Without the pictures, print the lines running from the beginning of the material to the line containing "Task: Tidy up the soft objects", both ends included.

> [DATASET SECTION]:
*** Begin section ***

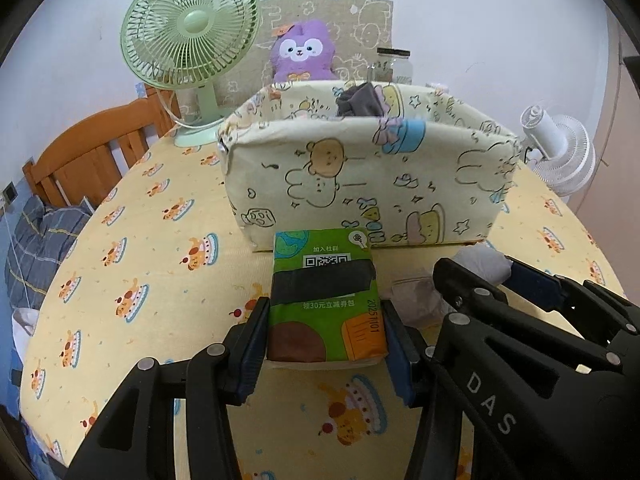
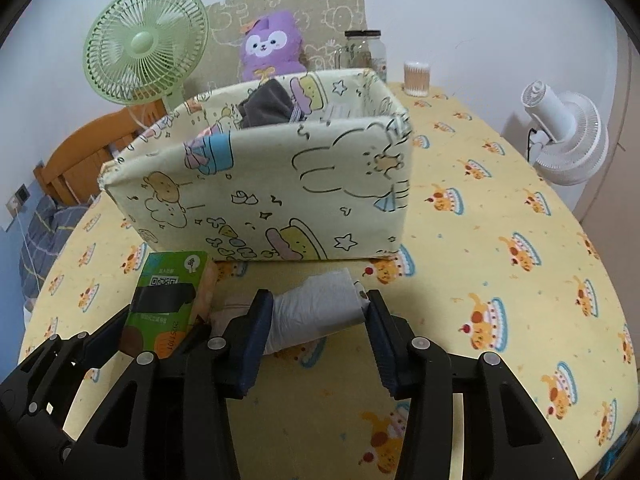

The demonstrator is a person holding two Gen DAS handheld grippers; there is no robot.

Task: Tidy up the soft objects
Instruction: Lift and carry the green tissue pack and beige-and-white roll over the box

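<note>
My left gripper (image 1: pixel 326 332) is shut on a green tissue pack (image 1: pixel 324 292), held just in front of the cream cartoon-print fabric bin (image 1: pixel 360 184). The pack also shows in the right wrist view (image 2: pixel 168 300). My right gripper (image 2: pixel 316 320) is shut on a grey rolled cloth (image 2: pixel 316 312), low over the table before the bin (image 2: pixel 260 192). A dark grey cloth (image 2: pixel 268 108) lies inside the bin. A pinkish cloth (image 1: pixel 416 296) lies on the table between the grippers.
A green fan (image 1: pixel 192 36), a purple plush (image 1: pixel 302 52) and a glass jar (image 1: pixel 392 66) stand behind the bin. A white fan (image 2: pixel 568 140) is at the right edge. A cotton-swab tub (image 2: pixel 417 78) is at the back right. The yellow tablecloth (image 2: pixel 500 240) covers the table.
</note>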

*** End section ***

> [RESPONSE AREA]:
The demonstrator is a person holding two Gen DAS handheld grippers; there is no robot.

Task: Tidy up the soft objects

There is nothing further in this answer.